Many employers provide benefits, in addition to salaries, as a method of paying their employees. In fact, the benefits portion usually ranges from approximately 20% to 34% of the employee's total compensation package.

Independent research conducted by the Ontario Dental Association indicates that, of the benefits provided to Canadian employees, dental coverage consistently ranks as one of the most important and most desirable aspects of employee benefit plans.

In order to be able to offer a dental plan, many employers are developing creative alternatives in the design of benefit plans so that the employee will share in the cost of dental care. This fact sheet will provide some information to help you understand how one of the most common features -- co-payment or co-insurance -- works.

What plan limitation are employers using to involve the employee in the cost of dental care?

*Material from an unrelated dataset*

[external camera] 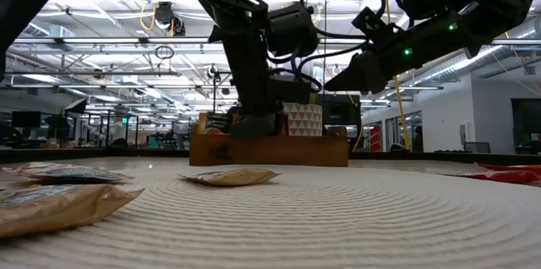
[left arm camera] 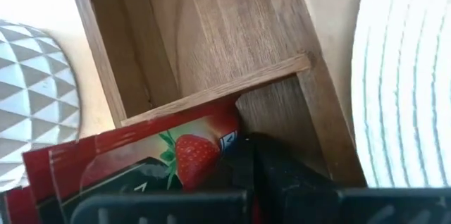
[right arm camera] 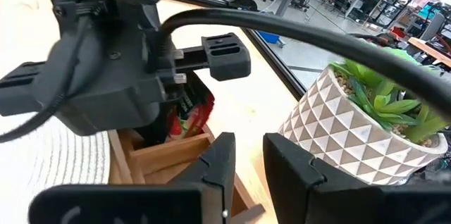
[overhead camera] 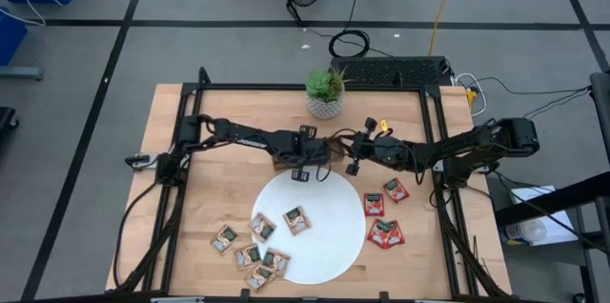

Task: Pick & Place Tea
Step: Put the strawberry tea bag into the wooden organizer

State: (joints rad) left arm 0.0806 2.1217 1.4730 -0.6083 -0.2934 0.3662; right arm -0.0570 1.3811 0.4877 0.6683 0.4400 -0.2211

Some of the most common benefit plan designs currently being offered are:

  1. Annual deductible amounts
    In this case, the employee may be required to pay the first $25 or $50 claimed every year.
  2. Frequency limitations
    Dental plans may limit the number of visits to the dentist each year that will be covered by the insurance plan.
  3. Annual dollar maximums
    Employers may create a maximum limit (e.g., $1, 500) that the dental plan will cover each year.
  4. Co-payment (or co-insurance)

Through a sharing formula specified in the dental plan contract, the dental plan may only cover a percentage of the eligible amount claimed. The employee is responsible for paying the remainder.

When are co-payments used?

Co-payments are sometimes applied to diagnostic, preventative and basic services, but they are more frequently applied to comprehensive or extensive services such as endodontics, periodontics, prosthodontics and orthodontics. Sometimes your plan will cover 80% of the bill leaving you to pay the other 20% (an 80/20 co-pay), other times, it could be on a 50/50 basis, or even other amounts. It all depends on the plan.

How do co-payments work?

Here's how it works: Your dentist bills you for, say, $100 for your dental treatment. Before the claim form goes to your insurance company, you are required to sign the claim form on the spot, verifying that the charge is accurate and you are financially responsible to the dentist for the entire charge. This is an important step since your dental plan probably will not cover the whole bill. (Note: If your claim is being submitted electronically, you receive a receipt of the electronic submission and can thereby confirm that the treatments completed and fees charged are accurate and to your knowledge.)

For example, if your plan pays 80% of the bill, your insurance company will cover the first $80 leaving you responsible for paying the remaining $20 as an out-of-pocket expense.

Do I have to pay the co-payment?

Yes. It is against the law (insurance fraud) for you or your dentist to conspire to avoid paying the co-payment. Not only is it a violation of the law, but it is contrary to the regulations of the Royal College of Dental Surgeons of Ontario (RCDSO) that regulates the dental profession. This practice is considered professional misconduct and a dentist can lose his license for it, as well as incurring hefty fines, often exceeding $10, 000.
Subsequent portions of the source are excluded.